10/10
26 years later, still magical and a work of supreme craftsmanship
5 June 2005
I've never been able to get this out of my head since its first release; it is one of the best films I've ever seen. I just looked at the DVD and was amazed at how many details I still remember from that first viewing 26 years ago. Gunfire-addled IMDb voters are dead wrong; this should be a 9+, but I guess it gets docked two points for having no explosions and only one shooting (with a blank pistol, which probably doesn't count).

The only "modern romances" in the same league are Richard Linklater's "Sunrise/Sunset" films, which I urge all fans of "A Little Romance" to see.

As fine as Diane Lane has been in recent films, I don't believe she's ever been as good as she is here, 13 years old and simultaneously fresh as new snow and polished as silver plate.

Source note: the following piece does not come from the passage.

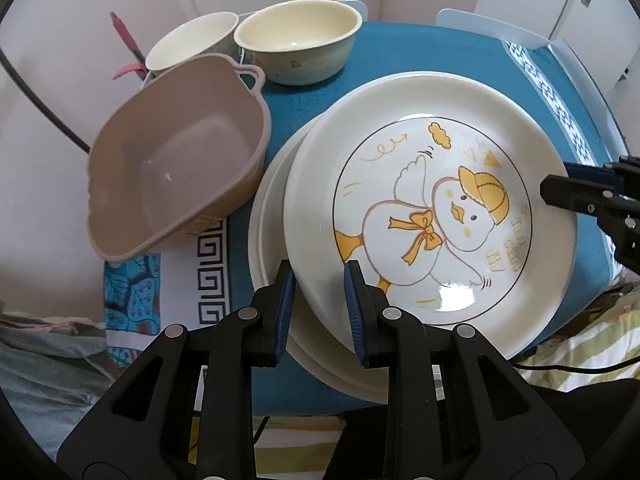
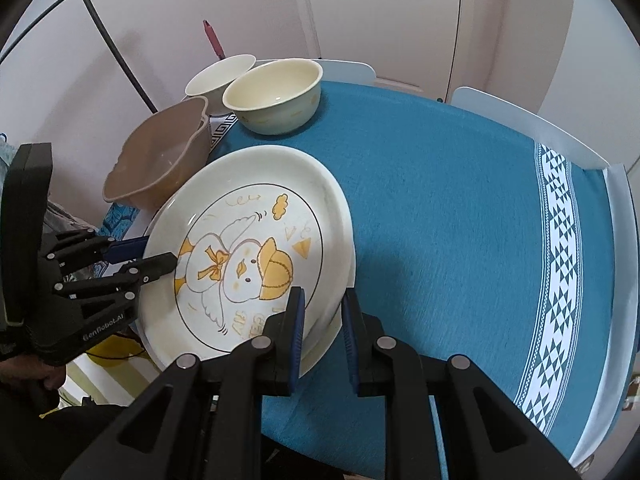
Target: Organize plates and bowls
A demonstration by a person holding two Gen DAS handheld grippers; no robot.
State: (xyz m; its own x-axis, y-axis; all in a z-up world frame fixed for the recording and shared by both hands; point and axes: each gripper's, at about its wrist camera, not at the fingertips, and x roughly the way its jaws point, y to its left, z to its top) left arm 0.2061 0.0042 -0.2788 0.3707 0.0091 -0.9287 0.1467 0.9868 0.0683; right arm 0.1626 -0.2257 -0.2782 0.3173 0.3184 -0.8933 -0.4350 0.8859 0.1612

She absolutely belonged on that TIME magazine cover. It's a miraculous performance which may owe more to director Hill than to Lane herself, but who cares? Just enjoy it...her interview feature on the DVD is excellent, by the way.

With the exception of "Marathon Man" and a couple of British TV plays, you can't find better late-period Olivier. He's simply delightful. If you are really perverse (like me), watch this and then compare with "The Boys from Brazil," a dreadful Olivier movie from the previous year, which should have qualified Sir Larry as the all-time champion "great actor working like hell while thigh-deep in pure crap." Here it's the exact opposite: the consummate old pro, totally relaxed, tossing off another memorable performance because he's in a terrific movie that he doesn't have to try and save. This is how I choose to remember the older Olivier. Another old pro, Broderick Crawford, damn near steals the movie in his too-brief cameos. He has a wonderful moment with Thelonious Bernard that will charm anyone who's dealt with an aging person's fading memory.

Arthur Hill, yet another reliable old guy, puts a nice turn on the #2 step-dad character. Who ever looked better in a business suit? The only truly unbelievable thing in the movie is that such a smart and understanding man would actually marry Sally Kellerman's vapid, starstruck mother character. Heavens, what a bitch. She doesn't deserve Arthur, and the scene in which he ejects equally vapid Potential Next Husband David Dukes from their lives is a classic of real-world, real man macho.

It's a real shame that Thelonious Bernard didn't have a film career, but if you can only star in one movie, this is a pretty damn good one for it. The iconic freeze-frame final shot of him leaping above traffic to wave goodbye is something one never forgets. It's like the alternate universe version of the last shot in "The 400 Blows."

One more thing: thank heavens there was no sequel.